Véronique Pilet est chef du service Economie du Cniel. Elle analyse les atouts de la production laitière en France face à la concurrence mondiale.

"La France de demain sera-t-elle une nation laitière ? Si le marché intérieur stagne (0,1 % par an), les opportunités offertes par la demande croissante des pays émergents donnent à penser qu’elle peut avoir une ambition à l’export. Notre pays a gagné en compétitivité. Ces dix dernières années, les coûts de production des pays asiatiques tendent à se rapprocher de ceux du modèle français. Les écarts se résorbent avec la Nouvelle-Zélande, le Canada et au sein même de l’Union européenne. Nous ne sommes pas si mal placés sur le prix du lait payé au producteur. Les écarts se resserrent avec la Chine qui a dépassé il y a cinq ans les 500 €/1 000 litres. Alors que notre moyenne se situe aux alentours de 400 €. 

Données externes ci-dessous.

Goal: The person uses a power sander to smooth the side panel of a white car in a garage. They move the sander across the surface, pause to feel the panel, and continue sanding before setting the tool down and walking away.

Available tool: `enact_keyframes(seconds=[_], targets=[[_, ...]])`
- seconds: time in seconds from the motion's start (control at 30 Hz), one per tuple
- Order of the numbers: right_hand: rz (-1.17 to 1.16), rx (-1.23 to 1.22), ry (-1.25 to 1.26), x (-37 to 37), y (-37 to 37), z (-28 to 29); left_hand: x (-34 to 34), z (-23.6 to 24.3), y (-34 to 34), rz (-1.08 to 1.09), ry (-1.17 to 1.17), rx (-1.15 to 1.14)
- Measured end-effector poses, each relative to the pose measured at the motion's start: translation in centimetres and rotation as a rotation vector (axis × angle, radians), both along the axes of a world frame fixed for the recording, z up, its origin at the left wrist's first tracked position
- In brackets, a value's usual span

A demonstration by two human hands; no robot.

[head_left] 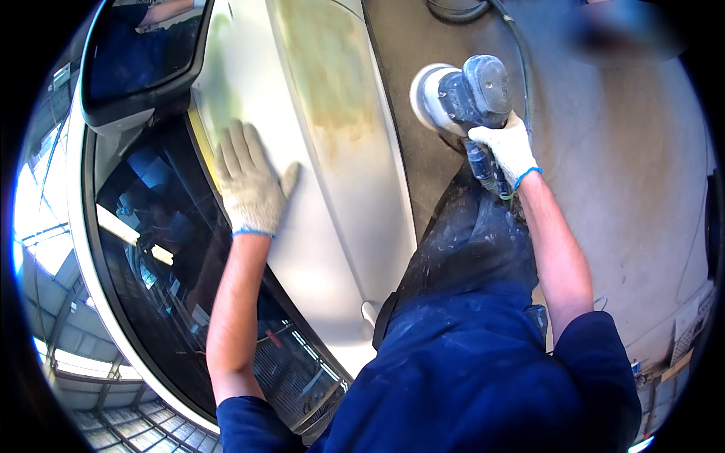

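My left hand point(253, 181), in a cream knit glove with a blue cuff, lies flat with fingers spread on a white car door point(325, 219). Ahead of its fingertips, the door has dull patches of greenish and brownish filler point(336, 83). Off to the right of the car, my gloved right hand point(507, 149) grips an orbital sander point(483, 90) by its lower body. The sander is dark grey and white, with its round pale pad turned left toward the door but apart from it. A hose fitting point(487, 170) hangs below my grip, partly hidden.
The black-framed side mirror point(143, 57) juts out at the upper left. Below it runs the dark side window point(166, 226), with yellow tape point(202, 147) along its edge. A dark hose point(521, 45) trails over the dusty concrete floor point(627, 166). The door handle point(368, 311) sits near my body.
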State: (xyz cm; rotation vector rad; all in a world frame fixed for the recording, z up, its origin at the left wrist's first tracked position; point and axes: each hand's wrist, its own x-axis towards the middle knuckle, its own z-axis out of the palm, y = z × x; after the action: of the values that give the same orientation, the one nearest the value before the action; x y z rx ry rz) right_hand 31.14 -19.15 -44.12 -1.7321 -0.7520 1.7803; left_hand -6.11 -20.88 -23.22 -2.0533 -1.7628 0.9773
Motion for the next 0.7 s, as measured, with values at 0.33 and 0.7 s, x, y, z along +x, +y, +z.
enact_keyframes(seconds=[0.33, 0.7], targets=[[0.275, 0.292, 0.292, -4.9, 6.1, 7.4, 4.1, 4.0, -6.3, 0.154, -0.229, -0.174], [0.522, 0.509, 0.31, -14.8, 11.0, 12.3, -9.6, 15.0, 12.5, -0.161, -0.064, 0.29]])
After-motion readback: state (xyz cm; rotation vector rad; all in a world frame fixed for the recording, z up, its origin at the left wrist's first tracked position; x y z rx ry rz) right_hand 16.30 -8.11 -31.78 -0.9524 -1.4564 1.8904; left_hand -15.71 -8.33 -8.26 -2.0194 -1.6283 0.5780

L’Asie en général aura du mal à fournir des produits laitiers dont la consommation devrait doubler d’ici 2021. Or, si la production mondiale de lait frôle les 800 millions de tonnes en 2013, les produits laitiers ne représentent que 7 % des échanges commerciaux. La marge de progression est donc considérable. Chine, Russie, et Arabie Saoudite forment le trio de tête des pays importateurs. Ils achètent des produits dont la consommation baisse ou stagne chez nous, comme le beurre ou le lait liquide (16 % des exportations en 2013). Avec 6,9  milliards d’euros réalisés en 2013, la France connaît une forte croissance à l’exportation. L’Algérie est notre premier client pour la poudre de lait. Ce produit sec est d’ailleurs au cœur des enjeux de développement. 

Près de 73 entreprises internationales ont annoncé ou finalisé 93 projets d’investissements (5 milliards d’euros au total) au cours de 2013. En France, Sodiaal-Synutra a investi 100 M€ dans des tours de séchage à Carhaix quand Lactalis engage 40 M€ à Craon. Laïta, après avoir investi 100 M€ en 2012 et 2013 dans la modernisation de ses sites de production en Bretagne, rajoute 80 M€ pour développer ses activités en nutrition spécialisée. Ces investissements font de l’Ouest de la France l’une des zones les plus compétitives de l’Europe. Et la poudre de lait, un atout pour le grand export.”